Otherwise
I talk a lot about the narrative theory of art, not so much about narrative theory as it relates to literature––which is strange if only because I teach English, and I’ve said in many places that I’m a writer first, and that I hate drawing and blah, blah, blah.
For some reason, I feel that it’s okay to talk about the hackneyed symbolism I put in the visual aspect of Long John and reference all kinds of inspirations and ideas, to let the reader in as deep as the cavern goes into memory to show how this story was cooked up. Perhaps it’s the academic literature snob that’s still in my head somewhere, but I feel if I do the same thing about the story development, and how I approach the structure of the story and the symbolism and composition of the story, it’s only then that I’ll be overstepping the line and telling the reader what to think and what things mean which is offensive. Like most writers, I want readers to find their own connections to Long John, to find their own meanings and develop their own analysis. Sure, it means a specific thing to me as I develop and create it, but that’s only to get the story out. Whether that comes across in the final product is not for me to say. What it means is not for me to say. Only the current zeitgeist and time will figure that part out, if it even lasts that long. (Also, it depends on if there’s actually anything worth parsing out. I would like to think so.)
When it comes to story construction I’ve been heavily influenced by two approaches: the heroic circle and ring composition.
I first learned of the heroic circle in my senior year of high school––a surprising development considering the class was taught by the baseball coach and the class was full of what I’ll affectionately call reprobates. What brought the surprising level of storycraft to the class was that the instructor was taking a night class in film studies and, really, instead of teaching English he regurgitated that week’s lesson to the class––and I actually learned something. One of our papers required us to do an analysis of a film and apply the heroic circle to its structure. Being the dork that I am, I wrote mine on Sam Raimi’s Army of Darkness (his third installment of the Evil Dead franchise).
I was really impressed by the idea of change that the heroic circle (outlined by Joseph Campbell) brought––that the circle represents a variety of things. Not only is it the course of the plot (the hero starts in the world of the familiar before descending into a literal or figurative “underworld” before being able to come back to the familiar to deal with whatever caused the inciting incident), but it’s also a barometer for character types. In theory, if a character starts at the top of his circle of fortune, he or she must hit the bottom at some point and can come back to the top, but they must be changed by the experience––it’s not the same point that it was at the beginning of the story, but it’s similar.
I liked the necessary darkness and psychological implications of the circle and I even cut out the circle diagram and slipped it into the clear plastic cover of my binder for the rest of that school year (just a small square in the quilt of harvested bits of my teenage identity that adorned that binder––a Garfield cartoon, a Mutts strip, an ad for Final Fantasy VII on the back, and a printed-out signed photo (not to me) of Bruce Campbell from Army of Darkness, a clipping of the 1998 Godzilla monster (because, be it Godzilla or not, it’s a cool design), and a picture of my father in the 1970s on the other side) and I’ve always tried to construct stories––especially ones that I wanted to be epic and huge and heroic––with the circle in mind.

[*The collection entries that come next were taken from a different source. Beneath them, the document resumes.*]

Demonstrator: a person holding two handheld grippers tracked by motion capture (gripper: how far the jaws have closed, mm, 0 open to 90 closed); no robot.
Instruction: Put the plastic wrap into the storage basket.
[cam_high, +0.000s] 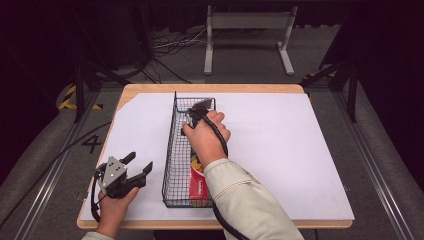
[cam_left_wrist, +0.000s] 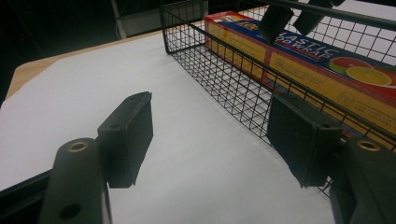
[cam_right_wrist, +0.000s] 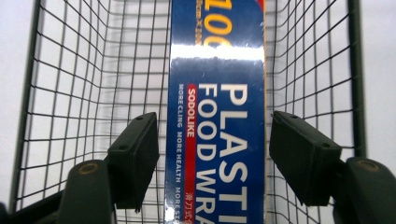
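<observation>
The right gripper (cam_right_wrist: 212, 154) reaches down into the wire basket (cam_high: 172, 165), its jaws spread wide on either side of the plastic food wrap box (cam_right_wrist: 217, 93) with a sliver of gap at each pad, so the box sits between them unpressed. The box lies flat along the basket's floor, lengthwise, one end near the basket's near end; it is the one thing in the basket. In the high view the right hand (cam_high: 207, 137) sits over the middle of the basket, forearm coming in from the table's near edge, gripper aimed toward the far end.

The left gripper (cam_high: 131, 169) rests on the white sheet (cam_high: 280, 150) just left of the basket, near the table's near left corner, its jaws wide apart with nothing between them. It points toward the basket's left wall, and the left gripper view looks through the mesh at the box's long side.

Count: one basket, one box, two grippers, one white sheet covering most of the wooden table (cam_high: 215, 88).
</observation>
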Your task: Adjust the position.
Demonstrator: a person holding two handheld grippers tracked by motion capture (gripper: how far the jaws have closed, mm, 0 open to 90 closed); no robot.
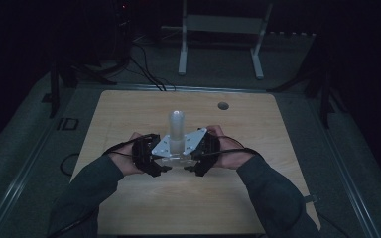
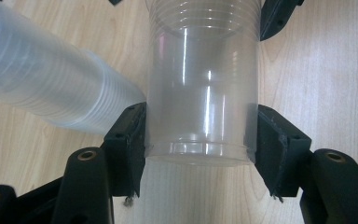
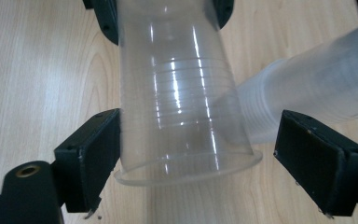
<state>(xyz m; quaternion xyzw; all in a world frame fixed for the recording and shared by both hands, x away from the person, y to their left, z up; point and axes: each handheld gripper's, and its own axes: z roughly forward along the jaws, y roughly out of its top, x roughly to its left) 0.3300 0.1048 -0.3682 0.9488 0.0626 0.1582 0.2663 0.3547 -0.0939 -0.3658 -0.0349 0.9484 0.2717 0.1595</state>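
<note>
In the high view both forearms reach in from below, the left gripper (image 1: pixel 164 167) and right gripper (image 1: pixel 188 168) facing each other with a clear cup (image 1: pixel 174 159) lying between them, and a stack of cups (image 1: pixel 176 130) stands just beyond on the table (image 1: pixel 129 109). The left gripper view shows the left gripper (image 2: pixel 199 140) clamped on that cup's (image 2: pixel 200 88) base end, the stack (image 2: pixel 51 88) off to its left. In the right gripper view the right gripper (image 3: pixel 198 154) has its jaws spread around the cup's (image 3: pixel 182 102) rim end, one pad beside the wall, the other well apart.

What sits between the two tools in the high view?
A single clear plastic cup lies level between the left tool and right tool; the cup stack rises just behind it.
</note>
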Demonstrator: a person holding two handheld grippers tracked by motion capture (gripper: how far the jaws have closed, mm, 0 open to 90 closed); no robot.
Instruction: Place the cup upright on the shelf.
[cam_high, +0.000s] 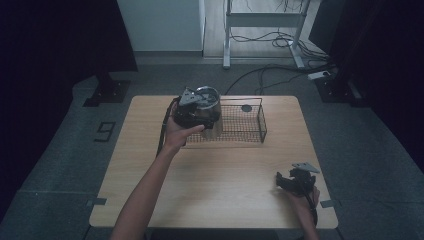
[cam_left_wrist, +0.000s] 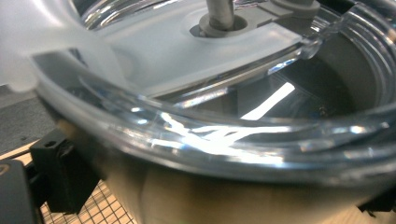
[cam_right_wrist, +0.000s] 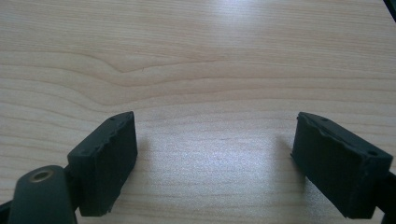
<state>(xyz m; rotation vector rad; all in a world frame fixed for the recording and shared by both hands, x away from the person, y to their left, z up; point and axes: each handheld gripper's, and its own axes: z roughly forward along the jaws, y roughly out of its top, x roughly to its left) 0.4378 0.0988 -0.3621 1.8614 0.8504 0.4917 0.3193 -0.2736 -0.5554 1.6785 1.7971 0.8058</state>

In college, while taking a “Great Books” class, I was taught the ancient format of “ring composition” which is more formally known as a chiastic structure. It’s a more macro approach to storytelling than the heroic circle, but I feel it has more in common with songwriting than it does traditional story plotting. It involves the repetition of ideas later in the story that complement, or even mirror, elements at the beginning of the story. It’s used in texts as ancient as Homer (which was how I really learned about and applied it) and biblical texts, through to Milton’s Paradise Lost and Shakespeare.
Both of these narrative ideas––the heroic circle and ring composition––were in play during the development of Long John, but that doesn’t make it any better or worse or important. I turn to these things to keep me on track and to keep things interesting for me as I put the comic together and to again show that, despite it being a comic about a cowboy running around in his underwear, I really enjoy putting everything into telling this story. Whether it adds any depth, I don’t know. I at least hope that the story is fun.